# Directions
Repeat only the stretch of lines below that runs from the line with "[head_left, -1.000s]" through the line with "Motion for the", unaltered.

########################################

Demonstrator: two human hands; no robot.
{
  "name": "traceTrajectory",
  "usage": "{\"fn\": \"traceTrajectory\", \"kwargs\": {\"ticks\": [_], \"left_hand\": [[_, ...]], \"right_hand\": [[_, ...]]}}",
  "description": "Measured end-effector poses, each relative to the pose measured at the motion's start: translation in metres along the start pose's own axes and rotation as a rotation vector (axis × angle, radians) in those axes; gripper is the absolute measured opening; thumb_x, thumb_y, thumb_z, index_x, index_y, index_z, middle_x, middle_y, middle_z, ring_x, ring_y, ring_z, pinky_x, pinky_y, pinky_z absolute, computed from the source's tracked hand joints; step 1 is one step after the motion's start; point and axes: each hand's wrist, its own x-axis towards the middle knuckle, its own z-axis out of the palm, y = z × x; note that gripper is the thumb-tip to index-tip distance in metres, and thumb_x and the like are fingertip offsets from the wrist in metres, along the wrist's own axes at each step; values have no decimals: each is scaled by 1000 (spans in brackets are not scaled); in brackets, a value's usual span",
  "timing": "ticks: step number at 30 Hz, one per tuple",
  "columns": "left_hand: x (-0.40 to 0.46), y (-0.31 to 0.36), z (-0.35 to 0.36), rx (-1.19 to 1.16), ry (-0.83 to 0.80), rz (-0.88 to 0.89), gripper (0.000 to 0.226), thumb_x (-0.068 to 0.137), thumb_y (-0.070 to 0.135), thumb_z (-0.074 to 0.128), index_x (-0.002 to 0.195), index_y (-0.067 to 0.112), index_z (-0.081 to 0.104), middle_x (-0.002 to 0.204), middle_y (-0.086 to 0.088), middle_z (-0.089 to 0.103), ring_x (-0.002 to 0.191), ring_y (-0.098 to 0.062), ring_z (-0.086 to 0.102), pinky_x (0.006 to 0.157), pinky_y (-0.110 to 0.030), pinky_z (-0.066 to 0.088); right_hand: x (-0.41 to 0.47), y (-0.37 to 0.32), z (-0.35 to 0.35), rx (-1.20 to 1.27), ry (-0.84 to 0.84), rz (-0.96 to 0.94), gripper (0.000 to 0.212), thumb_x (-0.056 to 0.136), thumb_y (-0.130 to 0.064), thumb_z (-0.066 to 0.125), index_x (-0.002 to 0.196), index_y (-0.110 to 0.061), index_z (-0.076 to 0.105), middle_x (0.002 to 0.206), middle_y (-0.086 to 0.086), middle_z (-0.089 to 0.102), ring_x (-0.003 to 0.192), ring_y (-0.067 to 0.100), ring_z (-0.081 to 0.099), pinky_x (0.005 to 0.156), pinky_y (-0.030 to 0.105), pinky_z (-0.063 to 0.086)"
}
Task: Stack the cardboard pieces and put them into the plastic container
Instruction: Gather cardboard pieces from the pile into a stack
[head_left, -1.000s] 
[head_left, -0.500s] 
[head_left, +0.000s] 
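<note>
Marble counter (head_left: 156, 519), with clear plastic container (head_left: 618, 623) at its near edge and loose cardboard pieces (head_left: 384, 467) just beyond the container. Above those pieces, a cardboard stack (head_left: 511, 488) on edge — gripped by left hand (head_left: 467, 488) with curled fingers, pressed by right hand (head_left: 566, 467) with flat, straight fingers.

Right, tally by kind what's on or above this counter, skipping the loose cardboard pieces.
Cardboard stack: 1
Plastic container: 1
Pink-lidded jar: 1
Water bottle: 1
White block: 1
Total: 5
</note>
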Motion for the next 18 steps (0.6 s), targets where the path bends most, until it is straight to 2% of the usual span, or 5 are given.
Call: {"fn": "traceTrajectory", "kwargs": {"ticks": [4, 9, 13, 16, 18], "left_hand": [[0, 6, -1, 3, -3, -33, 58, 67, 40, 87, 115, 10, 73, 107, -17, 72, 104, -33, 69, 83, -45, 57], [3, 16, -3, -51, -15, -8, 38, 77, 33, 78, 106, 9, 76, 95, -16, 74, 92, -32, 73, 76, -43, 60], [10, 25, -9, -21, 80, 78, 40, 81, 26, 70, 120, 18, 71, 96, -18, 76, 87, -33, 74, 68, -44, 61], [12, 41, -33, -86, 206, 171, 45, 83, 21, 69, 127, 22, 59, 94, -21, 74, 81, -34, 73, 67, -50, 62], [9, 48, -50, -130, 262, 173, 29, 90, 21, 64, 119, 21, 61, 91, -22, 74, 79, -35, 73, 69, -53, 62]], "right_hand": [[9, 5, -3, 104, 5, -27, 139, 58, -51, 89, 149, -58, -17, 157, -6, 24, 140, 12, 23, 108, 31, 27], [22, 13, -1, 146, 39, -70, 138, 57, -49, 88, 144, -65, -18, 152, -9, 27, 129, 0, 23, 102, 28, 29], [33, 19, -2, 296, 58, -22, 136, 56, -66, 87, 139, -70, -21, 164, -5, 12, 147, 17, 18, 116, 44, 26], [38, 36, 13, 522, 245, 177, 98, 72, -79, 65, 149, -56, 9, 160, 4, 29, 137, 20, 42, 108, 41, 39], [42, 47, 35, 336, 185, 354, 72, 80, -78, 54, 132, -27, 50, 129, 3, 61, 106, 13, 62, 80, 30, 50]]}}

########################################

# Task result
[head_left, -1.000s] 
[head_left, -0.500s] 
[head_left, +0.000s] 
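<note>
Marble counter (head_left: 156, 519), with clear plastic container (head_left: 618, 623) at its near edge and loose cardboard pieces (head_left: 384, 467) just beyond the container. Above those pieces, a cardboard stack (head_left: 511, 488) on edge — gripped by left hand (head_left: 467, 488) with curled fingers, pressed by right hand (head_left: 566, 467) with flat, straight fingers.

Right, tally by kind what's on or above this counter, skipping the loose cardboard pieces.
Cardboard stack: 1
Plastic container: 1
Pink-lidded jar: 1
Water bottle: 1
White block: 1
Total: 5
</note>
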Motion for the next 18 steps (0.6 s), targets where the path bends most, until it is straight to 2% of the usual span, or 5 are given.

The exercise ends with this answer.